Self-Attention from Scratch
> Attention is a lookup table where every word asks "who matters to me?" - and learns the answer.
Type: Build
Languages: Python
Prerequisites: Phase 3 (Deep Learning Core), Phase 5 Lesson 10 (Sequence-to-Sequence)
Time: ~90 minutes
Learning Objectives
- Implement scaled dot-product self-attention from scratch using only NumPy, including query/key/value projections and the softmax-weighted sum
- Build a multi-head attention layer that splits heads, computes parallel attention, and concatenates results
- Trace how the attention matrix captures token relationships and explain why scaling by sqrt(d_k) prevents softmax saturation
- Apply causal masking to convert bidirectional attention into autoregressive (decoder-style) attention
The Problem
RNNs process sequences one token at a time. By the time you reach token 50, the information from token 1 has been squeezed through 50 compression steps. Long-range dependencies get crushed into a fixed-size hidden state - a bottleneck that no amount of LSTM gating fully solves.
The 2014 Bahdanau attention paper showed the fix: let the decoder look back at every encoder position and decide which ones matter for the current step.
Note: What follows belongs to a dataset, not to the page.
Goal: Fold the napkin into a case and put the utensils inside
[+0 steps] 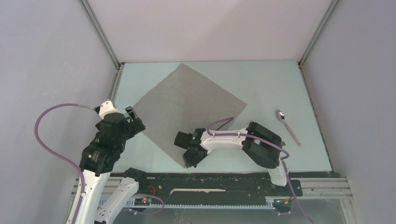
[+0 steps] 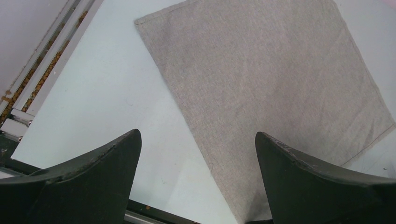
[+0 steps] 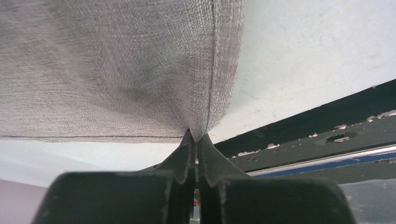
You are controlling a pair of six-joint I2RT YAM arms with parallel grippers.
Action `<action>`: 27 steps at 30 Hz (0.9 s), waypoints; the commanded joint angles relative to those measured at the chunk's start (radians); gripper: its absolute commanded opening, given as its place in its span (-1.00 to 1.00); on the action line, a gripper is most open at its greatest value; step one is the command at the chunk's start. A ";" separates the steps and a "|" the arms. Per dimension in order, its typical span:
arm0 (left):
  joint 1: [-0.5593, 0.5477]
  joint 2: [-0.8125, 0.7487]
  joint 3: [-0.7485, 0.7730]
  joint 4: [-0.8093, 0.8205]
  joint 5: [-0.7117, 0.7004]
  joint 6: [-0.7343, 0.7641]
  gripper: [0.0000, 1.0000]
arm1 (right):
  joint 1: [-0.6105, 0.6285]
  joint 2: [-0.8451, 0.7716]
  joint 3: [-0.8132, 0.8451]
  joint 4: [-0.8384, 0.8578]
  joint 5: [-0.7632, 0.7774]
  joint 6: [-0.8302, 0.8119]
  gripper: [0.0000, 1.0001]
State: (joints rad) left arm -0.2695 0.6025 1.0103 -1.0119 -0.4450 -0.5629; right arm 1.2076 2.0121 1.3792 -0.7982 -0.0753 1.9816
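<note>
Hovering just beside the napkin's left corner, the left tool (image 1: 135,120) is seen with its jaws spread wide and nothing held between them. In the left wrist view the napkin's near-left hem is seen passing under the gap between the two fingers.

The napkin (image 1: 187,102) is laid flat and unfolded on the surface (image 1: 261,88). It is turned as a diamond, so that one corner points at the arms and the opposite corner points away from them.

At the napkin's near corner the right tool (image 3: 194,135) is closed tight. That corner is pinched between the fingertips and drawn up a little, as the right wrist view shows. From this tool the whole cloth lies straight ahead, toward the far side, along the near-to-far diagonal.

Well apart from the napkin's right corner, the spoon (image 1: 286,125) is laid on the surface untouched, its bowl on the far side and its handle slanting nearer and rightward.

The first fold is judged to be in hand. The held corner would most likely be carried along that diagonal toward the far corner. The left corner is nearer to the left tool, should the cloth need to be pinned down.
</note>
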 commanded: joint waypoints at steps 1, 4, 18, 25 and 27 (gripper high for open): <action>0.006 0.006 -0.030 0.021 -0.015 0.016 1.00 | 0.006 -0.066 -0.025 -0.065 0.144 -0.012 -1.00; 0.024 0.031 -0.055 0.028 -0.024 -0.003 1.00 | 0.007 -0.091 -0.026 -0.065 0.180 -0.063 -1.00; 0.511 0.600 -0.043 0.208 0.209 0.070 0.52 | -0.011 -0.156 -0.034 0.081 0.222 -0.312 -1.00; 0.544 0.889 0.159 0.285 0.137 0.297 0.78 | -0.033 -0.127 -0.100 0.330 0.062 -0.411 -1.00; 0.573 0.986 0.215 0.292 0.231 0.334 0.70 | -0.036 -0.121 -0.102 0.374 0.033 -0.431 -1.00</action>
State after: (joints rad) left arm 0.2558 1.4662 1.1072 -0.7876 -0.2802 -0.3695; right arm 1.1797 1.8977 1.2854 -0.5774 0.0280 1.6257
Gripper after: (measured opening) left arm 0.880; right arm 0.009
But it was still bolted onto an RNN. The 2017 "Attention Is All You Need" paper asked a sharper question: what if attention is the *only* mechanism? No recurrence. No convolution. Just attention.
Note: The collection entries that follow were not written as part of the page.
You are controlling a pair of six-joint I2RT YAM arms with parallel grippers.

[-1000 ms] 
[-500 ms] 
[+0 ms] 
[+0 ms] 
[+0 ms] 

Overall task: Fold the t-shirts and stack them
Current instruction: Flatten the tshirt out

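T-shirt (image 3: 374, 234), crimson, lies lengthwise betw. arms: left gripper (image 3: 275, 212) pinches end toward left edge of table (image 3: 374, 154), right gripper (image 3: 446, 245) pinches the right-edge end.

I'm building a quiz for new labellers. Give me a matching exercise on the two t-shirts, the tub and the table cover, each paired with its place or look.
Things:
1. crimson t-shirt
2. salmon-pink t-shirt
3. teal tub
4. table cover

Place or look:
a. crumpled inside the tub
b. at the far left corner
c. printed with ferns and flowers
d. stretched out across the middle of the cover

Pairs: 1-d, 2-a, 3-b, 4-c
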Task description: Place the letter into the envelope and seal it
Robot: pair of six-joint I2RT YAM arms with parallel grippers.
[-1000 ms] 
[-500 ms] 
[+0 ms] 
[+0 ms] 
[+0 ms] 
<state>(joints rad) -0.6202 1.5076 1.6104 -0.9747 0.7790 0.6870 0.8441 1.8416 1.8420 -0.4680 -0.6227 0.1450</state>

Self-attention lets every position in a sequence attend to every other position in a single parallel step. That is what makes transformers fast, scalable, and dominant.
The Concept
The Database Lookup Analogy
Think of attention as a soft database lookup:
Traditional database:
Query: "capital of France" --> exact match --> "Paris"
Attention:
Query: "capital of France" --> similarity to ALL keys --> weighted blend of ALL values
Every token generates three vectors:
- Query (Q): "What am I looking for?"
- Key (K): "What do I contain?"
- Value (V): "What information do I provide if selected?"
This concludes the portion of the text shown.